• **Exercise requirements**: Within the records below, how many lines hold the string "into"? State that number and nothing else.

• **Stored data**:
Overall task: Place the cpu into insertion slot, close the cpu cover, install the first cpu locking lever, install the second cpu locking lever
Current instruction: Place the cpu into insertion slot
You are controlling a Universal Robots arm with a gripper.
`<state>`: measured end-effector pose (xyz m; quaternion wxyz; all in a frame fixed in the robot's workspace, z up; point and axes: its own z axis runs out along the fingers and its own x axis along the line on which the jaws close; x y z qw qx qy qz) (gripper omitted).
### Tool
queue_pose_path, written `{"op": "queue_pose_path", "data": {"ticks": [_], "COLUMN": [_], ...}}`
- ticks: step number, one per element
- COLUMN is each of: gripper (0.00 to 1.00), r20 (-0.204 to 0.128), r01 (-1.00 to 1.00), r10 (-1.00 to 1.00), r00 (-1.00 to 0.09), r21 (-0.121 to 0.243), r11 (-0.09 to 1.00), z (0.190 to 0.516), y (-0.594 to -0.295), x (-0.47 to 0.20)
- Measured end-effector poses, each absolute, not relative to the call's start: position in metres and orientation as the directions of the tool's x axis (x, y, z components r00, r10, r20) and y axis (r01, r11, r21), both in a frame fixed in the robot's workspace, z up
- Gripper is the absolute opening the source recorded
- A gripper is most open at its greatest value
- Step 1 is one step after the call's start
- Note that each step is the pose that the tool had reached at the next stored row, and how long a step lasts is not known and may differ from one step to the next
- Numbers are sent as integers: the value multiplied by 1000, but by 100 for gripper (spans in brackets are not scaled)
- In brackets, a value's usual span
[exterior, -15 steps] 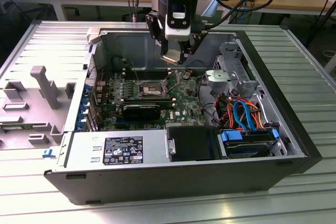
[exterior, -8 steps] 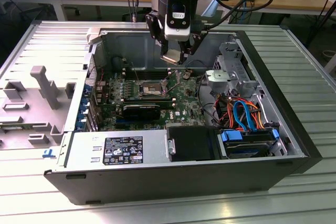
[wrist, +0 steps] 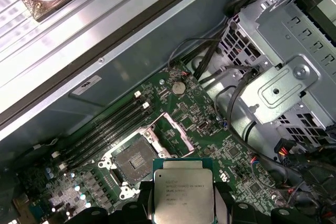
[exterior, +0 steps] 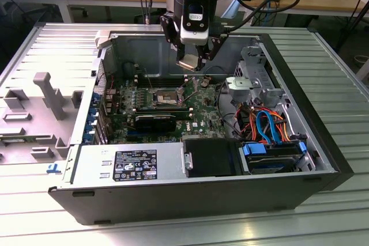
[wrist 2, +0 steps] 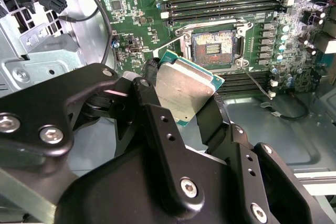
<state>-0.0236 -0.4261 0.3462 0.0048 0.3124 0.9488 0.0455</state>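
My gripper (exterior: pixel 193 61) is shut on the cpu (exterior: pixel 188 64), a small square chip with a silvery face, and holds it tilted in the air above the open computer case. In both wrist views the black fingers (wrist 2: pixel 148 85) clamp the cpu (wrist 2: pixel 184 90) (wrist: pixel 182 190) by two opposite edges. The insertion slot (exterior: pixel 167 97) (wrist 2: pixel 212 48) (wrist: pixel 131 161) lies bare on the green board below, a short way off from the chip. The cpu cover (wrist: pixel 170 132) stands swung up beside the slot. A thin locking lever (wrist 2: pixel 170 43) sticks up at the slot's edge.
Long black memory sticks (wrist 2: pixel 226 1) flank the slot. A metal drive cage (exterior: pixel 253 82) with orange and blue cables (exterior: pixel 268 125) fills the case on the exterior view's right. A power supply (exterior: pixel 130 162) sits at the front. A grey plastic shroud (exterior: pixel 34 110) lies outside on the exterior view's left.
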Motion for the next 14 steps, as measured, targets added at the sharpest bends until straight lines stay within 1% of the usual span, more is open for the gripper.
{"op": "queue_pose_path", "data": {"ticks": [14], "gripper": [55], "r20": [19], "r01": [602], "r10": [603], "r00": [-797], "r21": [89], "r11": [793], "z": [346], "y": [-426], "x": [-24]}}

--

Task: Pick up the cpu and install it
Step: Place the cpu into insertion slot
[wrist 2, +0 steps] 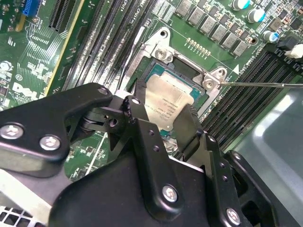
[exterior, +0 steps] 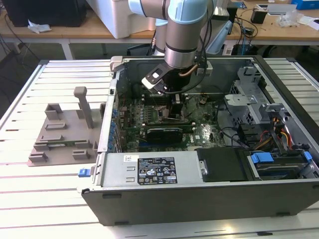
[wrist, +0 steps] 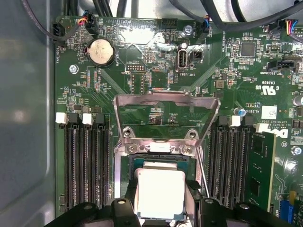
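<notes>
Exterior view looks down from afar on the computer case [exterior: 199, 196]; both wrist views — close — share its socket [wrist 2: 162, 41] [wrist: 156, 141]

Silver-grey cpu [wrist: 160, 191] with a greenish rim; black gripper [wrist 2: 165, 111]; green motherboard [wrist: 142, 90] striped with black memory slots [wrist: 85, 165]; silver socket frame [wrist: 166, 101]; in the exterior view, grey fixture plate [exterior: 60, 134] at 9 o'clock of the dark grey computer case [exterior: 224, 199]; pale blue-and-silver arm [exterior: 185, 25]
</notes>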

• **Exercise response**: 3